Problem statement: To complete the exercise, write out all the data exactly.

Data shown:
▬▬▬

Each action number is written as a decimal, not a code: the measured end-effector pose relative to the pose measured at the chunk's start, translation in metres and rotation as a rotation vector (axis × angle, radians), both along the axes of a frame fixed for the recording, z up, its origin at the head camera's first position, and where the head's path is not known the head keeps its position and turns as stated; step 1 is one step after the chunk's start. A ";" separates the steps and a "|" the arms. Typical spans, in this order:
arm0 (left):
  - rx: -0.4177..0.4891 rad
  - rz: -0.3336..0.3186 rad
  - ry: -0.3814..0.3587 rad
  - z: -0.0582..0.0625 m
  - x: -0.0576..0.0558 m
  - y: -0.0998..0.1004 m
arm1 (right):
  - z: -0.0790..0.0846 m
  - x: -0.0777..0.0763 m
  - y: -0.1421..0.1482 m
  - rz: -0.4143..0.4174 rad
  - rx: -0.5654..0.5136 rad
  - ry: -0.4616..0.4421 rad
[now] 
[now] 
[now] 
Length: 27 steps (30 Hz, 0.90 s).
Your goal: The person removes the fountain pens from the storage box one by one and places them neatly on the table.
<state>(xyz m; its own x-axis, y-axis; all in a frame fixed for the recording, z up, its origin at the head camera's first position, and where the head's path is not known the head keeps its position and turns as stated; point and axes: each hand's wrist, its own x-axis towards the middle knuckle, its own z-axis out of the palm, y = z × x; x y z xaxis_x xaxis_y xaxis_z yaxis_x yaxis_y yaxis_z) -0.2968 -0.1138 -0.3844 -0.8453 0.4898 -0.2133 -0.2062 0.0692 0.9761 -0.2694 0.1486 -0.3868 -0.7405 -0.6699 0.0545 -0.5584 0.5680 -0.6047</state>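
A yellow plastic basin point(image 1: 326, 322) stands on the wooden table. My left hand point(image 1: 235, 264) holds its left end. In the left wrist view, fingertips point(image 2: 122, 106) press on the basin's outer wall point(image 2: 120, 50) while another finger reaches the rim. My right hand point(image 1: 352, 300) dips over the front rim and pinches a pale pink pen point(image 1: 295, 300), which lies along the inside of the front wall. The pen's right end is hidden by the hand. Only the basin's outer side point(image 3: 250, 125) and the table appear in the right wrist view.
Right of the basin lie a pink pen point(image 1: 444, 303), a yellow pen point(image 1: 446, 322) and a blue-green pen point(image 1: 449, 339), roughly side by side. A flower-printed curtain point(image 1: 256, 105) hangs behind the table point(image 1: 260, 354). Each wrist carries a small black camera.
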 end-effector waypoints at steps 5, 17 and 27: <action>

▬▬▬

Exercise solution:
Each action number is written as a decimal, not a code: the measured end-effector pose relative to the pose measured at the chunk's start, translation in metres and rotation as a rotation vector (axis × angle, radians), both along the axes of a frame fixed for the recording, z up, its origin at the head camera's first position, and where the head's path is not known the head keeps its position and turns as stated; step 1 is one step after the chunk's start. A ";" separates the steps and a "|" the arms. Typical spans, in this order:
arm0 (left):
  - rx: -0.4177..0.4891 rad
  - rz: -0.3336..0.3186 rad
  - ry: -0.3814..0.3587 rad
  - z: -0.0582..0.0625 m
  - x: -0.0576..0.0558 m
  - y: -0.0998..0.1004 m
arm1 (right):
  - z: -0.0790..0.0846 m
  - x: -0.0777..0.0763 m
  - y: -0.1421..0.1482 m
  - rz: -0.4143..0.4174 rad
  - rx: -0.5654..0.5136 rad
  - ry: -0.4616..0.4421 rad
[now] 
[now] 
[now] 
Length: 27 steps (30 Hz, 0.90 s).
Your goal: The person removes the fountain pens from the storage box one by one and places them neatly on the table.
<state>(xyz m; its own x-axis, y-axis; all in a frame fixed for the recording, z up, its origin at the head camera's first position, and where the head's path is not known the head keeps its position and turns as stated; point and axes: each hand's wrist, its own x-axis towards the middle knuckle, its own z-axis out of the palm, y = z × x; x y z xaxis_x xaxis_y xaxis_z yaxis_x yaxis_y yaxis_z) -0.2968 -0.1138 -0.3844 -0.8453 0.4898 -0.2133 -0.2062 0.0692 0.9761 -0.2694 0.1486 -0.3868 -0.7405 -0.6699 0.0545 -0.5584 0.5680 -0.6047</state>
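A yellow plastic basin point(image 1: 326, 322) stands on the wooden table. My left hand point(image 1: 235, 264) holds its left end. In the left wrist view, fingertips point(image 2: 122, 106) press on the basin's outer wall point(image 2: 120, 50) while another finger reaches the rim. My right hand point(image 1: 352, 300) dips over the front rim and pinches a pale pink pen point(image 1: 295, 300), which lies along the inside of the front wall. The pen's right end is hidden by the hand. Only the basin's outer side point(image 3: 250, 125) and the table appear in the right wrist view.
Right of the basin lie a pink pen point(image 1: 444, 303), a yellow pen point(image 1: 446, 322) and a blue-green pen point(image 1: 449, 339), roughly side by side. A flower-printed curtain point(image 1: 256, 105) hangs behind the table point(image 1: 260, 354). Each wrist carries a small black camera.
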 end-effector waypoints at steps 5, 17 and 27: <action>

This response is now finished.